À l’horizon 2026, on prévoit une augmentation de 22 % du nombre d’ECG réalisés pour les patients sous antipsychotiques. La télémédecine et les ECG portables vont faciliter ce suivi. Le but ? Ne plus choisir un antipsychotique uniquement pour son efficacité psychiatrique, mais aussi pour sa sécurité cardiaque.
Conclusion : surveiller, ne pas craindre
Les antipsychotiques ne sont pas des médicaments à éviter. Ils sont essentiels. Mais ils ne sont pas anodins. Leur usage doit être pensé comme une opération chirurgicale : on ne prescrit pas n’importe quoi, n’importe comment, n’importe quand. Il faut évaluer le patient dans son ensemble, vérifier les interactions, contrôler les électrolytes, faire un ECG, et choisir le médicament le plus sûr possible.
Un patient avec un QTc à 490 ms peut prendre un antipsychotique à risque modéré - à condition que son potassium soit bon, qu’il ne prenne pas d’autre médicament dangereux, et qu’il soit suivi de près. Un patient avec un QTc à 510 ms et un potassium à 3,2 ? Il faut changer de traitement. Immédiatement.
La médecine moderne ne consiste plus à choisir entre la santé mentale et la santé physique. Elle consiste à les sauver toutes les deux - ensemble.
Quels antipsychotiques ont le risque le plus faible de prolongation de l’intervalle QT ?
Les antipsychotiques à faible risque incluent la lurasidone, l’aripiprazole, le brexpiprazole et le paliperidone. Ces médicaments provoquent une prolongation du QTc de moins de 5 millisecondes en moyenne, souvent indétectable cliniquement. La lurasidone est particulièrement recommandée chez les patients à risque cardiaque élevé ou chez ceux qui prennent déjà d’autres médicaments affectant le rythme cardiaque.
Faut-il toujours faire un ECG avant de prescrire un antipsychotique ?
Oui, pour les antipsychotiques à risque élevé ou modéré (comme l’halopéridol, la rispéridone, le ziprasidone).

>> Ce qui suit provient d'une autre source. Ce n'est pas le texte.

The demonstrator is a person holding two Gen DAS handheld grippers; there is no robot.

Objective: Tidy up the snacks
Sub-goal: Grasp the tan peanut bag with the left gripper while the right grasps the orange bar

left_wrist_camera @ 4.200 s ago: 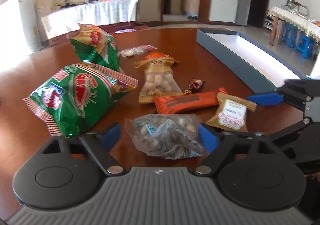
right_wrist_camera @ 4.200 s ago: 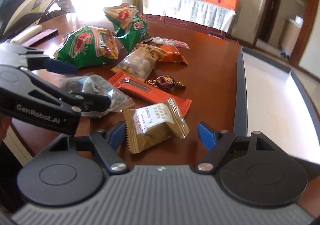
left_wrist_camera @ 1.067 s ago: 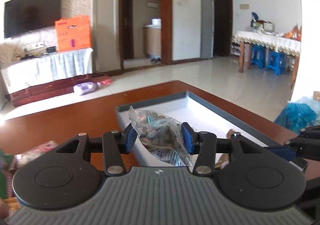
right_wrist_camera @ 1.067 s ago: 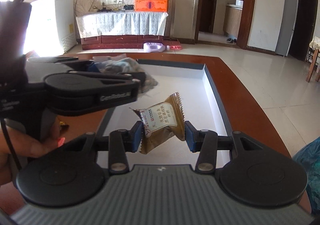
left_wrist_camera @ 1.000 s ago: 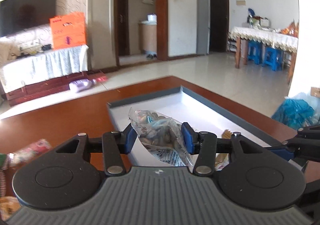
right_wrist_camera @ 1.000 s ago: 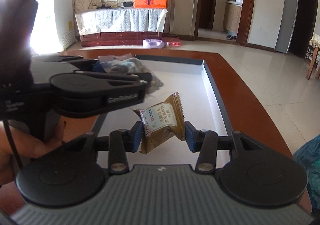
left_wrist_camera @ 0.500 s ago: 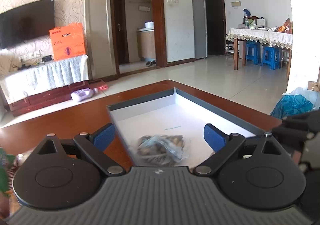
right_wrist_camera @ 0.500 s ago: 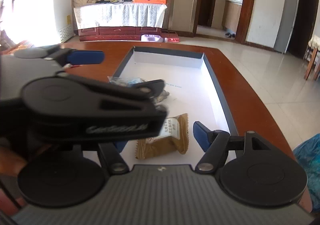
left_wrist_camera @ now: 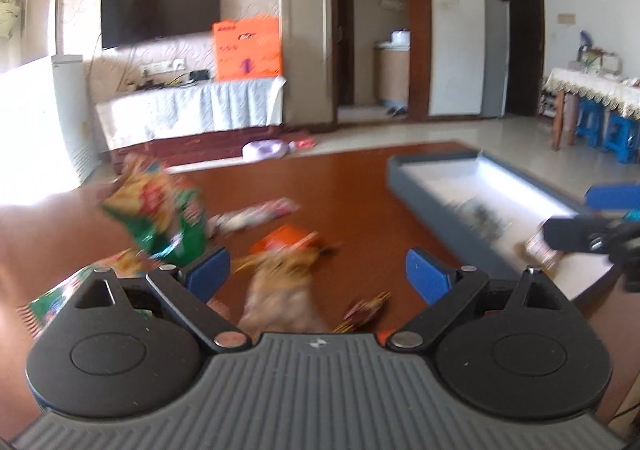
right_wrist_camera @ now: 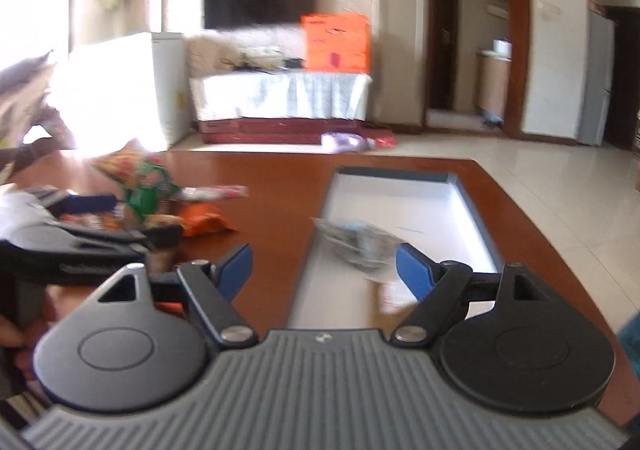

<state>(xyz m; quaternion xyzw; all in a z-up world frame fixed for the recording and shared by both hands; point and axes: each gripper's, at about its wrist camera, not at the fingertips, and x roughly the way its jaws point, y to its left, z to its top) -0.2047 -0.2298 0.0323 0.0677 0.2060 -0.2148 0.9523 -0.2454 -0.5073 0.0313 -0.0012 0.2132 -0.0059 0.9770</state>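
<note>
My left gripper [left_wrist_camera: 318,276] stands wide open over the snack pile on the brown table, holding nothing; a clear nut bag with an orange top [left_wrist_camera: 280,290] lies blurred below the gap. A green chip bag [left_wrist_camera: 160,213] stands to the left, and a dark red candy [left_wrist_camera: 364,308] lies to the right. My right gripper [right_wrist_camera: 326,272] hovers at the near end of the grey tray [right_wrist_camera: 396,173], its jaws opening with nothing between the pads. In the tray lie the clear bag of dark snacks [right_wrist_camera: 360,238] and the brown packet [right_wrist_camera: 388,302].
A pink-and-white wrapper [left_wrist_camera: 256,211] lies behind the pile, and a second green bag [left_wrist_camera: 60,298] sits at the lower left. The right gripper [left_wrist_camera: 592,215] shows at the right edge of the left wrist view. The table's far edge runs behind the tray; beyond is tiled floor.
Both grippers opened and dropped their packets into the tray. The left gripper then swung left, away from the tray to the snack pile. The right gripper shifted slightly left and widened.
</note>
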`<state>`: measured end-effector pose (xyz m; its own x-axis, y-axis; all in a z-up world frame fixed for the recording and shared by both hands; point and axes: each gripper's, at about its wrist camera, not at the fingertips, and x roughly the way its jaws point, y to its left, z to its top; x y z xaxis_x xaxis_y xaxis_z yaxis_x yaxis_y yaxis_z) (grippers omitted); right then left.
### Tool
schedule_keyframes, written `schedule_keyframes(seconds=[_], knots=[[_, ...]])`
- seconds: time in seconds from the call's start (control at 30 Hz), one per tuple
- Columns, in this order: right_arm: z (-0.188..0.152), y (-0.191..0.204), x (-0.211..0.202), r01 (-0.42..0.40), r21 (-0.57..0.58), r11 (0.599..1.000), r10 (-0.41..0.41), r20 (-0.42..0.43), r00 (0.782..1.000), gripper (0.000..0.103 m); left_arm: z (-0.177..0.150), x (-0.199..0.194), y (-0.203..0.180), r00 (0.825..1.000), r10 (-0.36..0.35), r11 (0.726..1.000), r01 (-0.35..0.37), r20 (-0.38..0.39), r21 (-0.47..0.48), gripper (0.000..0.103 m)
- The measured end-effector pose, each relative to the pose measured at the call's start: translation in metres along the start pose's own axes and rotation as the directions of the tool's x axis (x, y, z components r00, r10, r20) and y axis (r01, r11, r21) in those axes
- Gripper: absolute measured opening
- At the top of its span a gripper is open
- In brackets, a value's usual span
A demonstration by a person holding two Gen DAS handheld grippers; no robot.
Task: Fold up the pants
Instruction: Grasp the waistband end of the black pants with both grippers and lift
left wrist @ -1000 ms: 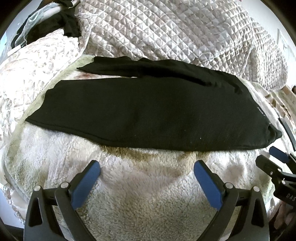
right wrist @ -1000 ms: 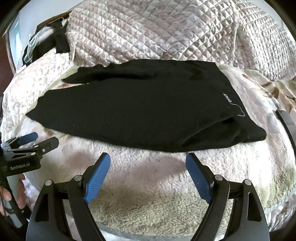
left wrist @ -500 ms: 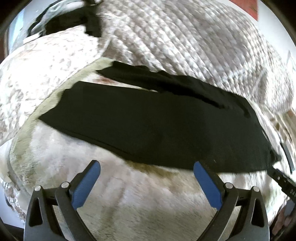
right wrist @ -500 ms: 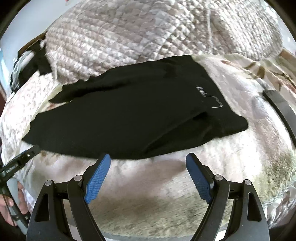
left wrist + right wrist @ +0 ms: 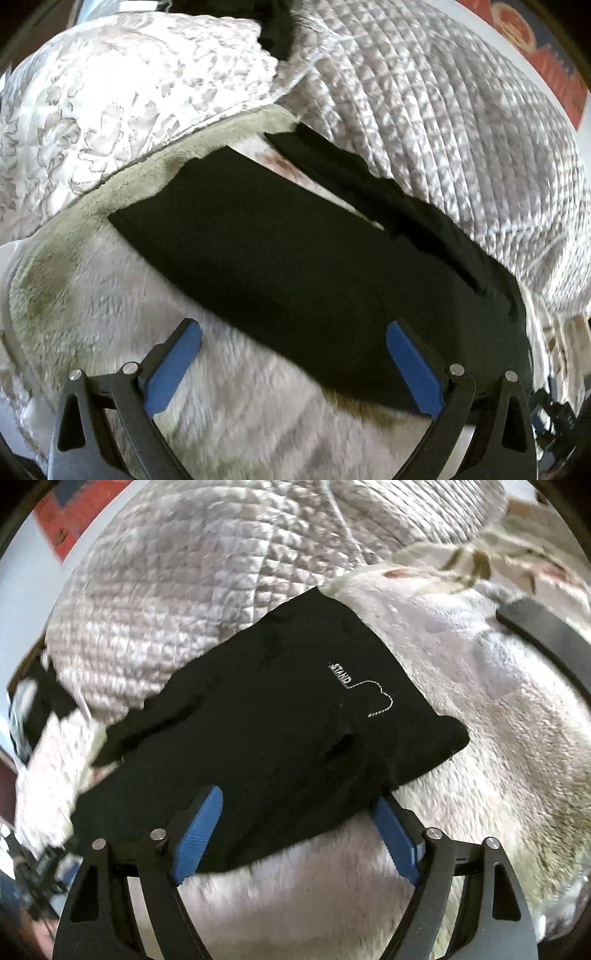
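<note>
Black pants [image 5: 295, 258] lie flat on a fluffy cream blanket [image 5: 110, 314], folded lengthwise with one leg over the other. The leg ends are at the upper left of the left wrist view. The waist end with small white lettering [image 5: 341, 674] shows in the right wrist view [image 5: 277, 720]. My left gripper [image 5: 291, 363] is open, its right finger over the pants' near edge. My right gripper [image 5: 299, 834] is open, with the near edge of the pants' waist part between its blue fingers [image 5: 201, 834].
A quilted grey-white bedcover [image 5: 443, 110] is heaped behind the pants. A patterned white cover [image 5: 110, 92] lies at the left. A dark strap [image 5: 546, 635] lies on the blanket at the right. Dark clothing [image 5: 273, 26] sits at the far back.
Both grippers have moved forward and tilted toward the pants. The pants' near edge now lies between the right gripper's fingers and at the left gripper's right finger. Both stay open.
</note>
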<state>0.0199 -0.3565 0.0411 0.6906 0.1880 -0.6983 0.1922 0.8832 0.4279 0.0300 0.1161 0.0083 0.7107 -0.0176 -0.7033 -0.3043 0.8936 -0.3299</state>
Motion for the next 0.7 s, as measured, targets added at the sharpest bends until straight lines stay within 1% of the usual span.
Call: schedule_keyframes(seconds=[0.03,0.07,0.17,0.2,0.27,0.3,0.33,0.37,0.4,0.43,0.47,0.5,0.57,0.6,0.63,0.67,0.7], knots=[[0.003,-0.002,0.002,-0.008,0.016,1.000,0.008,0.003,1.000,0.074,0.003,0.002,0.001,1.000,0.003,1.000,-0.003,0.008,-0.007,0.101],[0.005,-0.003,0.003,-0.012,0.022,1.000,0.011,0.008,1.000,0.067,0.007,0.005,0.003,1.000,0.012,1.000,-0.012,0.015,-0.011,0.099],[0.011,-0.006,0.005,-0.018,0.050,0.999,0.017,0.033,0.999,0.054,0.017,0.014,0.009,0.999,0.032,0.999,-0.030,0.028,-0.040,0.094],[0.013,-0.006,0.005,-0.020,0.052,0.998,0.018,0.044,0.999,0.053,0.020,0.015,0.009,0.999,0.038,0.998,-0.037,0.035,-0.041,0.094],[0.015,-0.006,0.003,-0.011,0.047,0.999,0.008,0.066,0.998,0.046,0.023,0.018,0.010,0.998,0.058,0.997,-0.057,0.039,-0.044,0.089],[0.015,-0.007,0.003,-0.011,0.049,0.999,0.007,0.072,0.997,0.044,0.024,0.019,0.010,0.997,0.066,0.997,-0.064,0.045,-0.047,0.087],[0.016,-0.008,0.006,-0.006,0.052,0.999,0.002,0.071,0.998,0.042,0.026,0.020,0.010,0.996,0.081,0.996,-0.078,0.047,-0.048,0.083],[0.018,-0.009,0.008,-0.001,0.055,0.998,-0.003,0.065,0.998,0.037,0.027,0.022,0.010,0.994,0.099,0.994,-0.097,0.048,-0.043,0.077],[0.019,-0.012,0.012,0.007,0.069,0.998,-0.011,0.059,0.998,0.034,0.029,0.024,0.010,0.992,0.113,0.993,-0.111,0.049,-0.040,0.074],[0.021,-0.017,0.014,0.018,0.090,0.996,-0.023,0.057,0.998,0.030,0.030,0.025,0.010,0.990,0.128,0.991,-0.126,0.050,-0.041,0.065],[0.023,-0.022,0.016,0.025,0.105,0.994,-0.032,0.059,0.998,0.025,0.032,0.026,0.012,0.988,0.144,0.989,-0.142,0.050,-0.045,0.053],[0.024,-0.027,0.017,0.033,0.125,0.992,-0.041,0.063,0.997,0.022,0.033,0.027,0.014,0.986,0.160,0.986,-0.157,0.049,-0.052,0.047],[0.028,-0.040,0.018,0.016,0.183,0.983,-0.028,0.062,0.998,0.018,0.035,0.027,0.019,0.982,0.181,0.982,-0.177,0.048,-0.068,0.022],[0.029,-0.043,0.018,0.006,0.196,0.981,-0.019,0.061,0.998,0.017,0.036,0.027,0.021,0.982,0.183,0.981,-0.179,0.046,-0.072,0.017],[0.030,-0.043,0.018,0.000,0.199,0.980,-0.012,0.060,0.998,0.015,0.036,0.026,0.022,0.983,0.177,0.982,-0.173,0.043,-0.073,0.008],[0.030,-0.041,0.016,-0.003,0.193,0.981,-0.010,0.063,0.998,0.013,0.037,0.025,0.022,0.985,0.169,0.984,-0.166,0.041,-0.067,0.004],[0.031,-0.039,0.013,-0.009,0.189,0.982,-0.004,0.068,0.998,0.013,0.037,0.023,0.022,0.985,0.167,0.985,-0.165,0.042,-0.060,0.004]])
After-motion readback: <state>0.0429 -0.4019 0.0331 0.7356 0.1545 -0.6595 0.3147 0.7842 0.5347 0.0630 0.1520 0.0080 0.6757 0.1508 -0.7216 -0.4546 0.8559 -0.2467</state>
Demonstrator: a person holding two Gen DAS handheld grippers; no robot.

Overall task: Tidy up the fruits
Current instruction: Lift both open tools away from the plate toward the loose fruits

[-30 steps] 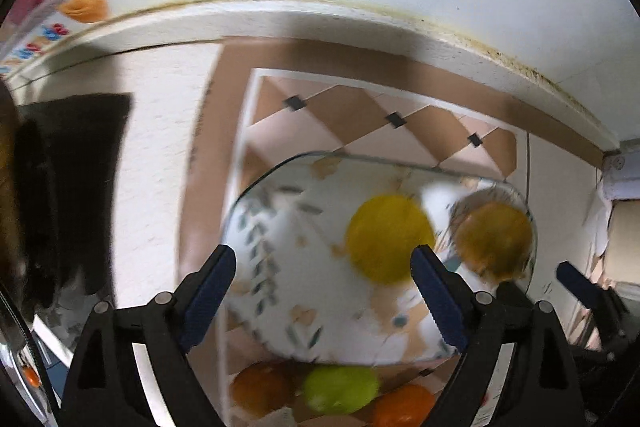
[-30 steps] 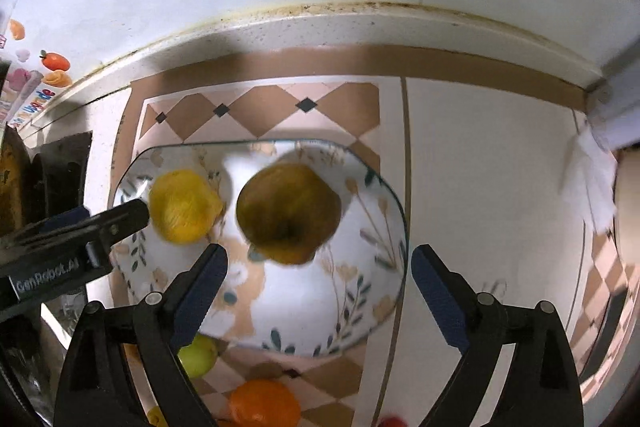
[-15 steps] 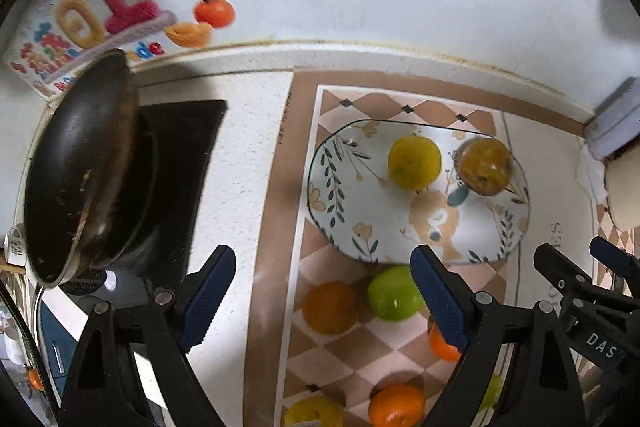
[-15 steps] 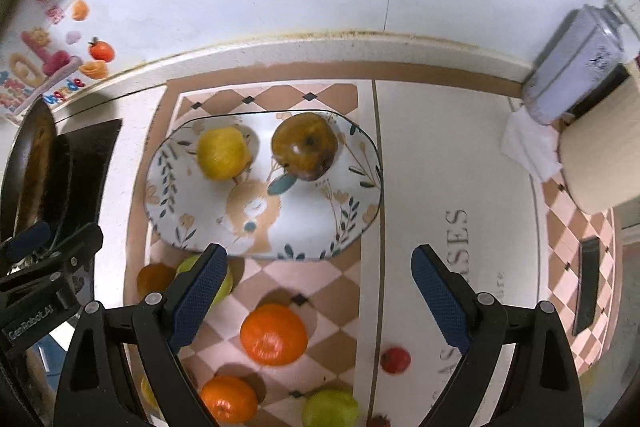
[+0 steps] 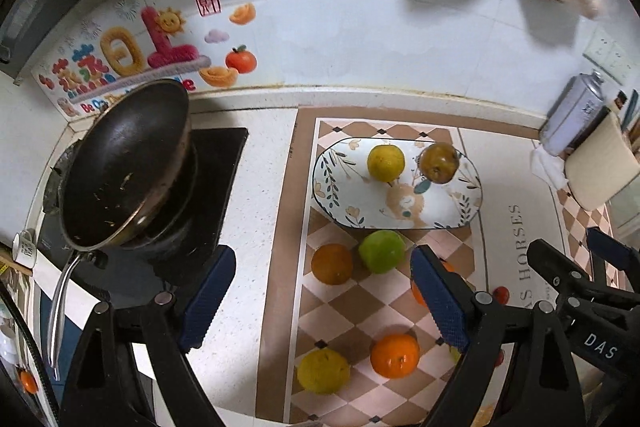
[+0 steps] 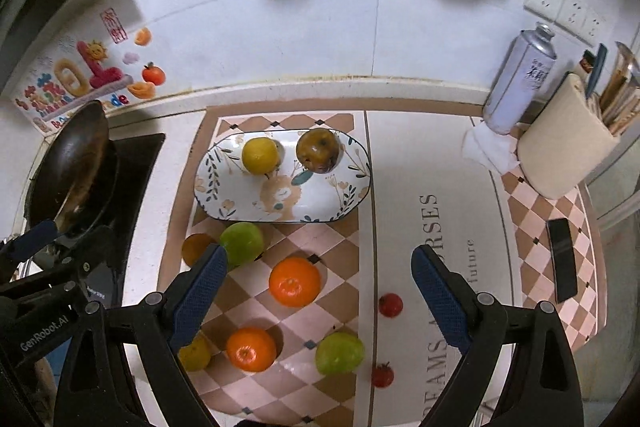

Un ECG de base est indispensable. Il faut ensuite le répéter une semaine après avoir atteint la dose thérapeutique. Pour les antipsychotiques à faible risque, un ECG n’est pas systématiquement requis, sauf si le patient a des facteurs de risque cardiaque (âge, sexe féminin, troubles électrolytiques, etc.).
Quels médicaments doivent être évités en combinaison avec les antipsychotiques ?
Évitez les combinaisons avec d’autres médicaments prolongeant le QT : certains antibiotiques (macrolides comme l’érythromycine), antiarythmiques (amiodarone, sotalol), antidépresseurs (citalopram, escitalopram), antiémétiques (dompéridone), et même certains antihistaminiques (astémizole). Vérifiez toujours la liste complète des médicaments du patient, y compris les traitements en vente libre et les compléments alimentaires.
Pourquoi la lurasidone est-elle considérée comme plus sûre ?
La lurasidone a un effet minimal sur les canaux potassium cardiaques, qui sont responsables de la repolarisation ventriculaire. Les études pharmacovigilance montrent un rapport d’incidence (ROR) de 1,2 pour la prolongation du QT, ce qui est proche du niveau de fond. Elle ne présente pas de risque significatif même chez les patients âgés ou avec des comorbidités, tant que les électrolytes sont normaux.
Un patient peut-il mourir d’un antipsychotique même s’il n’a pas de symptômes ?
Oui. La torsade de pointes peut survenir sans avertissement. Beaucoup de patients n’ont aucun symptôme avant l’arrêt cardiaque. C’est pourquoi la surveillance par ECG est cruciale : elle détecte la prolongation du QT avant qu’elle ne devienne mortelle. Les patients asymptomatiques avec un QTc > 500 ms doivent être traités comme des urgences cardiaques.